> _Collected data_:

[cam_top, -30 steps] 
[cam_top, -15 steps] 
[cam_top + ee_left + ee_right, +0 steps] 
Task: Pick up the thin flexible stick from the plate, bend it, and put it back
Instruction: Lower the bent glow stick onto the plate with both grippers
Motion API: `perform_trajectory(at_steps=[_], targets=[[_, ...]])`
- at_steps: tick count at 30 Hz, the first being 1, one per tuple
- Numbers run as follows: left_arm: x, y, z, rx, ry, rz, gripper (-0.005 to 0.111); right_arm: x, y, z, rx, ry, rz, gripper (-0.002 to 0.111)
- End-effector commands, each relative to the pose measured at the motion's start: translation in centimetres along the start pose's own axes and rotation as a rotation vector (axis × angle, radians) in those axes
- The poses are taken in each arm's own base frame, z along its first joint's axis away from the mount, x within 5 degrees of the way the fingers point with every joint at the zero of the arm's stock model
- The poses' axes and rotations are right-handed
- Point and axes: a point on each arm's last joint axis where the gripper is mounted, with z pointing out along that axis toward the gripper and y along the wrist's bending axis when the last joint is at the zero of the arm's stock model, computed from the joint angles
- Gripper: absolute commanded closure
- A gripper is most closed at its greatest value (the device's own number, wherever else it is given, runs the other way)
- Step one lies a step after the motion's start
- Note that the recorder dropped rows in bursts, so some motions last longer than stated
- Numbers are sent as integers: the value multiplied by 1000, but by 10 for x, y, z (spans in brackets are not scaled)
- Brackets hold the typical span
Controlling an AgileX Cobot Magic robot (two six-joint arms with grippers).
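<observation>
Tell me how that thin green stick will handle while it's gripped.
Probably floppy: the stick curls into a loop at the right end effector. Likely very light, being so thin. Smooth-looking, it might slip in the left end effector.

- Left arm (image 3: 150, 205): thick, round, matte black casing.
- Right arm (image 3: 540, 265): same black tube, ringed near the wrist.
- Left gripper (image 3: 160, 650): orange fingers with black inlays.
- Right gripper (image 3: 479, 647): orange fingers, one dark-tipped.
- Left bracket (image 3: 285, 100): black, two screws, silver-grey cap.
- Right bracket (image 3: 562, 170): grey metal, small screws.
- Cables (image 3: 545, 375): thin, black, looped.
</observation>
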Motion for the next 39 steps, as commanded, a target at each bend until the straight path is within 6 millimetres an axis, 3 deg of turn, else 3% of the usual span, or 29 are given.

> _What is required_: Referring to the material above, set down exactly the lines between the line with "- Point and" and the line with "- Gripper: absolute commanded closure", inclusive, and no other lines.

> _Output for this exercise_:
- Point and axes: a point on each arm's last joint axis where the gripper is mounted, with z pointing out along that axis toward the gripper and y along the wrist's bending axis when the last joint is at the zero of the arm's stock model, computed from the joint angles
- Gripper: absolute commanded closure

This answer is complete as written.